◆ What is needed:
This exercise calls for a copy of every line in the listing below that carries the word "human".

◆ Working data:
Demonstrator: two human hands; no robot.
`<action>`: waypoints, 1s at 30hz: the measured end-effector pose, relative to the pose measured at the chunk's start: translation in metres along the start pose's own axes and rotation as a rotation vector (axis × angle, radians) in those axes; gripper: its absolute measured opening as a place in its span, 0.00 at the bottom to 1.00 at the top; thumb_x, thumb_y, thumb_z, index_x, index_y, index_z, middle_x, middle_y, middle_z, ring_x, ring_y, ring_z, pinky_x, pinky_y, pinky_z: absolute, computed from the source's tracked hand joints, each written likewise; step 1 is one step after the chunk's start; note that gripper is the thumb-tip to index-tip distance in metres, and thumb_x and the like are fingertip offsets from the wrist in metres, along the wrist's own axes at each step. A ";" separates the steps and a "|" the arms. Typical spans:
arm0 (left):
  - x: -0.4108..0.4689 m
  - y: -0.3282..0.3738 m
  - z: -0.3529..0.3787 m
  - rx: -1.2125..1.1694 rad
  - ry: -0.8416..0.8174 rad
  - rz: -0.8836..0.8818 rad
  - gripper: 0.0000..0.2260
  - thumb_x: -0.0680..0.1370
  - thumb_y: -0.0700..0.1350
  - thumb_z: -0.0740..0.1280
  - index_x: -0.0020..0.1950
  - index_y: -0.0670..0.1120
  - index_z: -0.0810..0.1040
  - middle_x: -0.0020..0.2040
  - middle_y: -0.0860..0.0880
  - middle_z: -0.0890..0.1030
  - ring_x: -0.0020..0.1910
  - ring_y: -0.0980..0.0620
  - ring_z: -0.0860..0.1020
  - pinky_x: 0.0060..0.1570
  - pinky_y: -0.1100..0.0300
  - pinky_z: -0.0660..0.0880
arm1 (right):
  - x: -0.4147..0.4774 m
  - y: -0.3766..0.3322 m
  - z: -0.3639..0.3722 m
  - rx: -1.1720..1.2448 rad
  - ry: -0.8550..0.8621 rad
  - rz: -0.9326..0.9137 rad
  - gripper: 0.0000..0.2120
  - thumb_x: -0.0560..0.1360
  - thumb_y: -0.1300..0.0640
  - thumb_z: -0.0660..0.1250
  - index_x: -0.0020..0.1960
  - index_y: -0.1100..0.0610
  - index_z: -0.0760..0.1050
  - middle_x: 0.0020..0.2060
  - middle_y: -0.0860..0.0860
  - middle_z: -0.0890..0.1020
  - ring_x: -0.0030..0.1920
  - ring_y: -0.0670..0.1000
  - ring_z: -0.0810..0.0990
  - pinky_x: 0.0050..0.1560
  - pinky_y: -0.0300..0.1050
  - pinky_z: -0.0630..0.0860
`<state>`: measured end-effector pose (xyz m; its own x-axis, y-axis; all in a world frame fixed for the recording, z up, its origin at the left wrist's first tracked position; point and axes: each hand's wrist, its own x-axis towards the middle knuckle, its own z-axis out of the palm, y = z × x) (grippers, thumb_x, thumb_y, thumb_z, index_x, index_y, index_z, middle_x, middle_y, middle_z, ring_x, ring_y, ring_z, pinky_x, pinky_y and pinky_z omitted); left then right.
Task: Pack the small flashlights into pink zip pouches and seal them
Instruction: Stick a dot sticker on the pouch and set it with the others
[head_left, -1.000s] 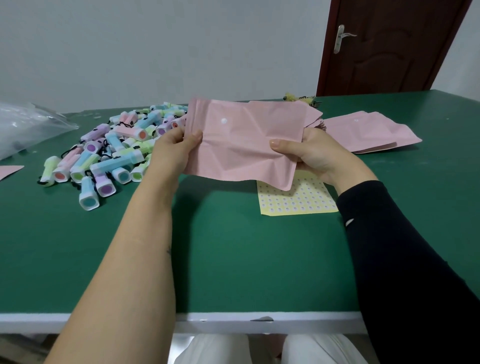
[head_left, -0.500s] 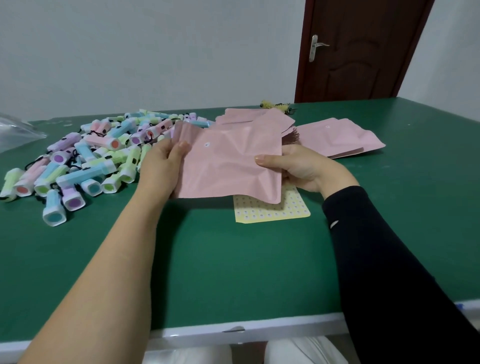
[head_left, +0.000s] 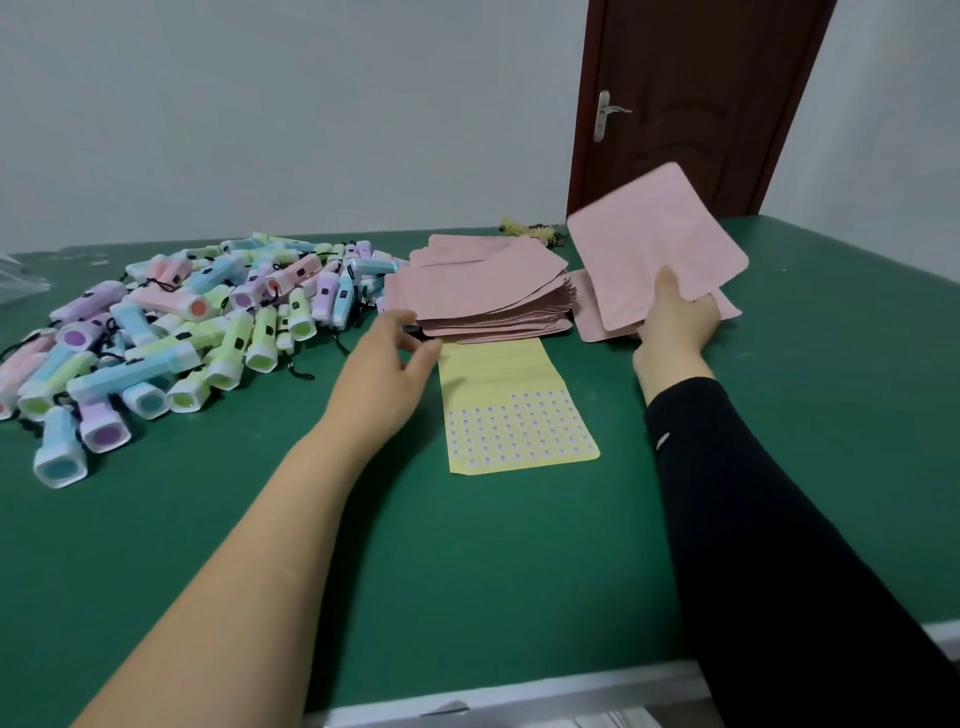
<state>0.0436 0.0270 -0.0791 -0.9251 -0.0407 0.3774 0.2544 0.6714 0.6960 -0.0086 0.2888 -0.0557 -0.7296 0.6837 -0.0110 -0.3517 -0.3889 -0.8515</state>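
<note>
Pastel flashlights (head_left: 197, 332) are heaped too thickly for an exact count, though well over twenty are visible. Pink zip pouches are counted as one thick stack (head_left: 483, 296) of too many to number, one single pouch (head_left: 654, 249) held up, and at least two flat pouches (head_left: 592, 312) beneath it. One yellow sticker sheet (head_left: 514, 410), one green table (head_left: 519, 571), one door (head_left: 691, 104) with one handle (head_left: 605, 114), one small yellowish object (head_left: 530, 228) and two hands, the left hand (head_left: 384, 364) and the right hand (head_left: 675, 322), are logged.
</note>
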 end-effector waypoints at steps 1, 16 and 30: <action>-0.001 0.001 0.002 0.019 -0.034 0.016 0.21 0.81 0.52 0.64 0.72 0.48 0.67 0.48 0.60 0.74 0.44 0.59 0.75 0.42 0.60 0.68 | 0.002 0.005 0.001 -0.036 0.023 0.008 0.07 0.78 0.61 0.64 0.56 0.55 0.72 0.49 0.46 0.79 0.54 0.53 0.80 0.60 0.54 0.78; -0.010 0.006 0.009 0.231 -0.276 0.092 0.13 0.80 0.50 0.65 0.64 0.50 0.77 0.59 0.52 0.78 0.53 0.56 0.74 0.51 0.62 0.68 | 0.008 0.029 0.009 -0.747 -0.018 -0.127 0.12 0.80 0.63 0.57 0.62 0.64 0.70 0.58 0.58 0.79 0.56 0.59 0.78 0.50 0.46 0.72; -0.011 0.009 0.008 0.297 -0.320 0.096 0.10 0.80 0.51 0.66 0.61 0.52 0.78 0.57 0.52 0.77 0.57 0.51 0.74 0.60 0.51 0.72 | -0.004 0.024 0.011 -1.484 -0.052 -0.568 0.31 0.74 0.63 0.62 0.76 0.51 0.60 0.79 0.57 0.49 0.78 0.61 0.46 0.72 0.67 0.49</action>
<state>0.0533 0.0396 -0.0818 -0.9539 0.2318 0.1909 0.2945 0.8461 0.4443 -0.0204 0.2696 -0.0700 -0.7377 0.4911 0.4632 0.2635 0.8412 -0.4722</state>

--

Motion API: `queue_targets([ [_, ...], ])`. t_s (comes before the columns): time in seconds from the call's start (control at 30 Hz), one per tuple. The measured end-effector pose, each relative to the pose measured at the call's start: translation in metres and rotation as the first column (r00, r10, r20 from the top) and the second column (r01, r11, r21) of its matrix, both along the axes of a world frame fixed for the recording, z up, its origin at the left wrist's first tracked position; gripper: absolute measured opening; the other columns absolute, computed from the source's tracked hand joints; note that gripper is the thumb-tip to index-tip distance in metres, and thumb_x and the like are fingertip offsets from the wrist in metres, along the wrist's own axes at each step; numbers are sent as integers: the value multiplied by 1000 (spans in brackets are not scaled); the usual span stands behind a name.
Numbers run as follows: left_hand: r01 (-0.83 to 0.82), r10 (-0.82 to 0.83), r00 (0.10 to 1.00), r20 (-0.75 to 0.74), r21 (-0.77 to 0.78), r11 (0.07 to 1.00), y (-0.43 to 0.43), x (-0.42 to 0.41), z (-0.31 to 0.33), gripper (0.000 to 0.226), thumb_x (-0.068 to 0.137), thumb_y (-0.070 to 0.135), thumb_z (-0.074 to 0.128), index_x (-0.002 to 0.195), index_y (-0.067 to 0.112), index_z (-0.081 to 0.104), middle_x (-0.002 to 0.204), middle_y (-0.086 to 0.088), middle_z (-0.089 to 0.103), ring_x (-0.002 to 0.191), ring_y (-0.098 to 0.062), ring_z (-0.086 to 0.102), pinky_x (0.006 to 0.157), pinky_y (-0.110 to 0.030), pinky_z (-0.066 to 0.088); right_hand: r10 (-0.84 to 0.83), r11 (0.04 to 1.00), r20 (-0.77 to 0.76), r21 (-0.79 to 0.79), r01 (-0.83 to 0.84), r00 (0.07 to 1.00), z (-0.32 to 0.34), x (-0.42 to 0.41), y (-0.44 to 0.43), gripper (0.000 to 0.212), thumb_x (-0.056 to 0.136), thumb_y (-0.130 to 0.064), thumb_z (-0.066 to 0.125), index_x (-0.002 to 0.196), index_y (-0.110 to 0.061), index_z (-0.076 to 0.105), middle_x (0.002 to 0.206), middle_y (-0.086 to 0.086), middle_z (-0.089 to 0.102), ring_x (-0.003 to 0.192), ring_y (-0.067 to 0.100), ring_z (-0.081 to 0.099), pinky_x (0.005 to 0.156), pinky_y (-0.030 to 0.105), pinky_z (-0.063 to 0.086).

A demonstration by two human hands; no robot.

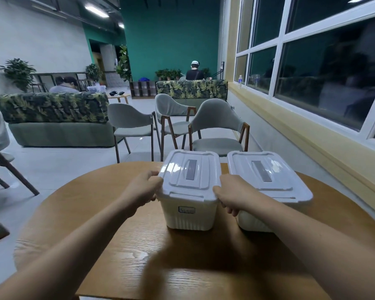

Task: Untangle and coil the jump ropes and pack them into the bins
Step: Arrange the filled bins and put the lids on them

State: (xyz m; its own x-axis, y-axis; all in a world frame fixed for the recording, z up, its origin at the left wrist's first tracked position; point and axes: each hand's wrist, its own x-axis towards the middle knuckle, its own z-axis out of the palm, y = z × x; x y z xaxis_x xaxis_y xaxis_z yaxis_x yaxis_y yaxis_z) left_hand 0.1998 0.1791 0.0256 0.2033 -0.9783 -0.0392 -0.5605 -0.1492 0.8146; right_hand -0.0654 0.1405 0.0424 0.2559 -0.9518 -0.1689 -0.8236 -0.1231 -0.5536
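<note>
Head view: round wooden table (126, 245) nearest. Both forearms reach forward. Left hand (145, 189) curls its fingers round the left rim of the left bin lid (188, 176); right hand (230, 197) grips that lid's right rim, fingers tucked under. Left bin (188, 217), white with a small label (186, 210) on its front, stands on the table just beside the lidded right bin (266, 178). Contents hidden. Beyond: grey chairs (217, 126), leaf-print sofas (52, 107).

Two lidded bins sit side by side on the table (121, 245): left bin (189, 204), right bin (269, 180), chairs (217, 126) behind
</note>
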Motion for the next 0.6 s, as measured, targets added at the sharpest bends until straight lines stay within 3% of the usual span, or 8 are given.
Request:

◆ Answer to the problem:
Demonstrator: two human hands; no robot.
A demonstration by two human hands; no robot.

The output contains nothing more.